Eve Stewart (born 1961) is a British production designer. She grew up in Camden Town and later trained in film, originally working in theatre. She later became a set designer, starting with Naked in 1993. In 1999, she received a nomination for an Academy Award for Best Production Design for Topsy-Turvy. She later began a collaboration with director Tom Hooper, working on Elizabeth I, The Damned United, The King's Speech, Les Misérables, and The Danish Girl.

Stewart has won several awards, including a BAFTA Award for Best Production Design, an ADG Excellence in Production Design Award, and a Creative Arts Emmy Award. She has been nominated four times for an Academy Award, with her most recent nomination being in 2016. She also served as production designer for Paul McGuigan's film Victor Frankenstein.

==Early life==
Eve Stewart was born in London, England in 1961. She grew up in Camden Town. Stewart studied theatre design at Central Saint Martins, and later acquired a Masters in Architecture from the Royal College of Art. Initially, Stewart worked as a theatre designer. Eventually, she did a play for Mike Leigh at the Hampstead Theatre, who then offered her the post of art director for an upcoming project.

==Career==
Stewart's first film credit was as art director on Leigh's film Naked. She described the experience as "very hard work" and "a bit of a shock". Stewart served as art director on Secrets & Lies and as set designer on Career Girls and Topsy-Turvy; she was nominated for an Academy Award for Best Production Design for her work on the latter, sharing the nomination with set decorator, John Bush. In 2000, Stewart was the set designer for New Year's Day, Saving Grace, and Sorted, while in 2001 she served that position on Goodbye Charlie Bright and The Hole.

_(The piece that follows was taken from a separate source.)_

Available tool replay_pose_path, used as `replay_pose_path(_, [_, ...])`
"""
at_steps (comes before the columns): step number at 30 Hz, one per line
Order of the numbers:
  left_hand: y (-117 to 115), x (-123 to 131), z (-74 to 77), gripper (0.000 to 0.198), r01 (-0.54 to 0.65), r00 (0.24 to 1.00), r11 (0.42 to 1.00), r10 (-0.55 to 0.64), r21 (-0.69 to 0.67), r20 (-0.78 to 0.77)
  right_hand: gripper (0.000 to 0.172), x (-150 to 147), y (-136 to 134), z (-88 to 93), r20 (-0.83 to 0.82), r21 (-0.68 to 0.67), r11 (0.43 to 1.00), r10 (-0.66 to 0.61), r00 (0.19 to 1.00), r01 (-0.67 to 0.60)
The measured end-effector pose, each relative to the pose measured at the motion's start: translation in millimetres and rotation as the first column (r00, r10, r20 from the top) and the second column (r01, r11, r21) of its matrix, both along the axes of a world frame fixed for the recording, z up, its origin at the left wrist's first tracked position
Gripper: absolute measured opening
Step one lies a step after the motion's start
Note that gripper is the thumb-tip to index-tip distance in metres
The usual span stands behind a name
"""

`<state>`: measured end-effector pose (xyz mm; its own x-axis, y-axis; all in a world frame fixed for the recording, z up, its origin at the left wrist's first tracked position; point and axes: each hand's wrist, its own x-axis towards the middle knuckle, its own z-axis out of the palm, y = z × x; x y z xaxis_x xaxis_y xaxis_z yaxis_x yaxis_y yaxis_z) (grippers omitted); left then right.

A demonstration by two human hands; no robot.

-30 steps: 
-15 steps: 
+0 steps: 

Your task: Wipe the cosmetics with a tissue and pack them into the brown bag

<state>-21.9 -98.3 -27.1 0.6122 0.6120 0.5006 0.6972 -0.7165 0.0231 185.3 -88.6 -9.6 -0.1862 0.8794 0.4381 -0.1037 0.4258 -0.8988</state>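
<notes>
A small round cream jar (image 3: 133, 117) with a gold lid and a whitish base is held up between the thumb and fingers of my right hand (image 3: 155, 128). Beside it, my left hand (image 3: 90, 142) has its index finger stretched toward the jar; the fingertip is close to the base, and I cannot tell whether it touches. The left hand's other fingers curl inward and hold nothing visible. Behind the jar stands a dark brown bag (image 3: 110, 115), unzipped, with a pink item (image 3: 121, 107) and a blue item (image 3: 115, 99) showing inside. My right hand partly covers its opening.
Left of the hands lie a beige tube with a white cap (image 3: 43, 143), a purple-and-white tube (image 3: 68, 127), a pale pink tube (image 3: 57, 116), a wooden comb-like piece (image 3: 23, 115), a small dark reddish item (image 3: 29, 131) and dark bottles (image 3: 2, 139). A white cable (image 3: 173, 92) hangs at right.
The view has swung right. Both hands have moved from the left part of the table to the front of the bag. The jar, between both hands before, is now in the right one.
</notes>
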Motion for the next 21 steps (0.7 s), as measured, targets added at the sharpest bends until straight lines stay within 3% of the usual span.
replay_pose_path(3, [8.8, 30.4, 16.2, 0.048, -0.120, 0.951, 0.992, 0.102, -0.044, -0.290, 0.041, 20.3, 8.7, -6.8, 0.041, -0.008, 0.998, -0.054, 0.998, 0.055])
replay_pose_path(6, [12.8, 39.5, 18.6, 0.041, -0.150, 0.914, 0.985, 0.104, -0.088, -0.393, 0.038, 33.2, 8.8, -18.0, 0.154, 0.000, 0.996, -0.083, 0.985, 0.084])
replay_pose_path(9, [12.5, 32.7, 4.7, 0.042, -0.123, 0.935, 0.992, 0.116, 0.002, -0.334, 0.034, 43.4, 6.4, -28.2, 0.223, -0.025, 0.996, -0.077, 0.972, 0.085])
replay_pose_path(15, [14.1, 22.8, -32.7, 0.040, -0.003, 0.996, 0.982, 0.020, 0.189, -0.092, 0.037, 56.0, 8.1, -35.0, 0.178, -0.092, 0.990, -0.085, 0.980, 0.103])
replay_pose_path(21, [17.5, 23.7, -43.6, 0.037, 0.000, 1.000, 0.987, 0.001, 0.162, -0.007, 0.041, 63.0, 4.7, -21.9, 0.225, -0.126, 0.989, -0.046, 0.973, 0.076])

Stewart's fourth and final collaboration with Leigh was as production designer on the 2004 film Vera Drake. For her work on the film, she received her first nomination for a BAFTA Award for Best Production Design. Working for the first time with Tom Hooper, Stewart was the production designer on the 2005 television miniseries Elizabeth I, which won her the Creative Arts Emmy Award for Outstanding Art Direction for a Miniseries or TV Movie. In 2008, Stewart served as production designer on the thriller film Fifty Dead Men Walking. For this, she received the Genie Award for Best Achievement in Art Direction/Production Design. In 2009, Stewart worked with Hooper for the second time on The Damned United.

Stewart served as production designer on Hooper's 2010 film The King's Speech. Before working on the film, she researched the settings for the script by viewing old newsreels and touring the Victoria and Albert Museum. Her work on The King's Speech received several award nominations. She won an ADG Excellence in Production Design Award, and has said that it is the award she is the most proud of. Stewart also received a Los Angeles Film Critics Association Award, and was nominated for an Academy Award and a BAFTA Award.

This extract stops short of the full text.